Sometimes authors give you a little more, like F. Scott Fitzgerald’s famous Once again to Zelda. In Nicole Krauss’ The History of Love, the dedication reads: for my grandparents, who taught me the opposite of disappearing, next to their four photos, as well as and for Jonathan, my life. You don’t have to be a Nobel prizewinner to know that’s Jonathan Safran Foer. Ahhh. Lovely! Two authors! Together! In love!

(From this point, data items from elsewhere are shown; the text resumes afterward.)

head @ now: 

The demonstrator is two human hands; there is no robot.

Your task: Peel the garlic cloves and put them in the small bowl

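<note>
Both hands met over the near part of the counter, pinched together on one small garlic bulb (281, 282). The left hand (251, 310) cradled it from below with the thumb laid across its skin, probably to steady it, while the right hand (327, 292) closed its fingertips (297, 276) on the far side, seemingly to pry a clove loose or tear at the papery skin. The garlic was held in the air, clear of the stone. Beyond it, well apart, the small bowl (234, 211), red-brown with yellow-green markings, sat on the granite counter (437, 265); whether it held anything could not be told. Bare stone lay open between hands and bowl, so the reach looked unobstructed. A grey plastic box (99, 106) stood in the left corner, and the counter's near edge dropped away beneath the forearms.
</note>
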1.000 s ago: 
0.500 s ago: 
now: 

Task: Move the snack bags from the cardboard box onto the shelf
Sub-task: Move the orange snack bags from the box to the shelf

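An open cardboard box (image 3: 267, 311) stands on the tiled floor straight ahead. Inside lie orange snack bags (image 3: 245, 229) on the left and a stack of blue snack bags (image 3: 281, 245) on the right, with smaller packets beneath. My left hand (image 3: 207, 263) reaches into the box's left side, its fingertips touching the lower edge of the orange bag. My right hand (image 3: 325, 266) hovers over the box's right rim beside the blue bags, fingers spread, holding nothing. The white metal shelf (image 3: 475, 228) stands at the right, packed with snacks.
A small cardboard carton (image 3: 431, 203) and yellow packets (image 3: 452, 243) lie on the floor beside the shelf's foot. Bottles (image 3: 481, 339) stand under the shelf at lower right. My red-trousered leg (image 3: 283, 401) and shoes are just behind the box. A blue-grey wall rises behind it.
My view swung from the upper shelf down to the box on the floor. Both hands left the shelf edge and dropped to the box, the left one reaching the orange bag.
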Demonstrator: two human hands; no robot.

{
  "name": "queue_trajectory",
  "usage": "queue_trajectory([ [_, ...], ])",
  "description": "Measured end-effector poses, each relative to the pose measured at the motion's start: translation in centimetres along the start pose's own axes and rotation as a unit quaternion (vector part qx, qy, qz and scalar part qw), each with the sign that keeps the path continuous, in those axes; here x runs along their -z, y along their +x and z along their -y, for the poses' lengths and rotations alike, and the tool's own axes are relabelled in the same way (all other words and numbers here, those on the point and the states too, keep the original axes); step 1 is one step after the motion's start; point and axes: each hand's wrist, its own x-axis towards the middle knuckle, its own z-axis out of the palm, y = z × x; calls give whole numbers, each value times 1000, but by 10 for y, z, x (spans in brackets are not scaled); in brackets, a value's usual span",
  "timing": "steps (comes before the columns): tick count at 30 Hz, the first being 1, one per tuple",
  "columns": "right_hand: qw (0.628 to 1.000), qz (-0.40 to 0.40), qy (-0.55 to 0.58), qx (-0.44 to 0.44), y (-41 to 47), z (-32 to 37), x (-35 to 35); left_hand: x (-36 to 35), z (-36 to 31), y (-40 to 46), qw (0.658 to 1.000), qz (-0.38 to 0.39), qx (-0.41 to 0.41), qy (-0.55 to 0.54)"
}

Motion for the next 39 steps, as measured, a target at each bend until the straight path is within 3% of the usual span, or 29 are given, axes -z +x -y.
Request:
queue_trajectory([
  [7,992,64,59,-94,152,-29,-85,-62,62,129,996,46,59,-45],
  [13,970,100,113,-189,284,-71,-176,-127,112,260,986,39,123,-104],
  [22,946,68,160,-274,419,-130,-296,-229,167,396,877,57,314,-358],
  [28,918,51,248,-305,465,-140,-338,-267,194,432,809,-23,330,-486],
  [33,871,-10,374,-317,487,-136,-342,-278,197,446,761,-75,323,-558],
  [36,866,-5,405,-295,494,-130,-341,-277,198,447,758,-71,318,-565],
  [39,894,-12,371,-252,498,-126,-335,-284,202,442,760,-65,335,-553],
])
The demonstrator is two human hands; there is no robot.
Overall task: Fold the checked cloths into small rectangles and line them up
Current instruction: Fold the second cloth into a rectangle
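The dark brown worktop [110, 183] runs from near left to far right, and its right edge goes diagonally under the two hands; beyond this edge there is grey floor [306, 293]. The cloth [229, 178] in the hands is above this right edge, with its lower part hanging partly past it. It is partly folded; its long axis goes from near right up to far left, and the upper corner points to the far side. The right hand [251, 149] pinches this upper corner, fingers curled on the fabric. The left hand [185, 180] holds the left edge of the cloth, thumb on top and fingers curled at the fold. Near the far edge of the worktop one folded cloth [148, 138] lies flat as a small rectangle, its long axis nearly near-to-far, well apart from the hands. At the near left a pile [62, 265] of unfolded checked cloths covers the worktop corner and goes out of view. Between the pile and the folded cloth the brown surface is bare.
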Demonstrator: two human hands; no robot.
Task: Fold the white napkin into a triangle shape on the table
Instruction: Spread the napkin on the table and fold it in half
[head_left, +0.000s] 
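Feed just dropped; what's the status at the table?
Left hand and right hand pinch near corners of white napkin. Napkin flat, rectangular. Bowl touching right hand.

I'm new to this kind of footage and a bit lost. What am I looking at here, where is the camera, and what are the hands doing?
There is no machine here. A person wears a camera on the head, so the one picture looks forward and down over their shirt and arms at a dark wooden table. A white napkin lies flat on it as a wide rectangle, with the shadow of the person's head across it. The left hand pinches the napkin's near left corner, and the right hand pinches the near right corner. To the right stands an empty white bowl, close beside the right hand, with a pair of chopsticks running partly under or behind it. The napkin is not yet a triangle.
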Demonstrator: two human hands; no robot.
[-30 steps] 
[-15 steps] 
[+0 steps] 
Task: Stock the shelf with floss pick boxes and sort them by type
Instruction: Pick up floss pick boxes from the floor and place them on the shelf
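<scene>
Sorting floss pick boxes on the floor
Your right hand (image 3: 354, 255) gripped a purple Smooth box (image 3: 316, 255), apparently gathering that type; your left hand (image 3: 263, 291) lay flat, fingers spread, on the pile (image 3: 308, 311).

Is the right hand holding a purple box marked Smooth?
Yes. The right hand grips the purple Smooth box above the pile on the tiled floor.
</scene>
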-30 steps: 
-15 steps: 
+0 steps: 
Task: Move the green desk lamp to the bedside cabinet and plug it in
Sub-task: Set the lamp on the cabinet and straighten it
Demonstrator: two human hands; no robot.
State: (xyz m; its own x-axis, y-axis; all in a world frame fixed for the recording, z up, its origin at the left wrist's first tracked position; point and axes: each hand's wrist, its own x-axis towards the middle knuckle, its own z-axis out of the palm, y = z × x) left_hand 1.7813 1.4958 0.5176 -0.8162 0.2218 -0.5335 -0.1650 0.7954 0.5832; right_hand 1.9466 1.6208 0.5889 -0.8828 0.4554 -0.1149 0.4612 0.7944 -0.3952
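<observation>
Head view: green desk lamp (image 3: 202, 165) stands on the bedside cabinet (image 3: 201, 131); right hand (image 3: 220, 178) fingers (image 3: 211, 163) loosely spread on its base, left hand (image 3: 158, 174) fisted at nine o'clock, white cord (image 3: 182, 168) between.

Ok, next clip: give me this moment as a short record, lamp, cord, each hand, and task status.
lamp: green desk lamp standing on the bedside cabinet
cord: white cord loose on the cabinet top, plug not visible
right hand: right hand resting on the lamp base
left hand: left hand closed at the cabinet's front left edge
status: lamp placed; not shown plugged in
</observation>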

All the time I search for scraps of information. Something, anything, about the author. Why? I don’t know for sure, but what I do know is that I spend a lot of time with an author when I read their books. I hear their voice. I’m in their head, and they’re in mine. Even if it’s outlandish fiction, their book becomes like a familiar friend. And as the book goes on I want to know more. So much so that I feel a bit of disorientated when I pick up a book written by someone else. And although it’s exciting to read a new book, I have to get to know the writer’s little wordy eccentricities and foibles all over again. And each new dedication gives me a teeny tiny glimpse into their real life.
And then there are the acknowledgements. Tucked away at the back, it’s often where you can find out where the author put pen to paper (thanks to such-and-such-research centre, writers’ retreat or Starbucks), who helped them get their facts straight, who edited their book and who they relied on to look after the kids while they wrote it. I love these sneak peeks into an author’s real life. There are books I’m just not interested in reading, but I’ll always have a look at their acknowledgements. Just a few little words, but they’re a story in themselves – admittedly one that’s often made up by me.
Three years after my playground dedication debacle, I finally got what I’d boasted about. My mum’s friend was writing a book and her illustrator needed some children to photograph to help her draw the pictures. If by any (small) chance you have a copy of Rose Impey’s Scare Yourself to Sleep, you’ll see it’s For Tom, Molly and Alice (me, my brother and my best friend). Too late to prove my point to the five-year-olds, but a fib come true all the same.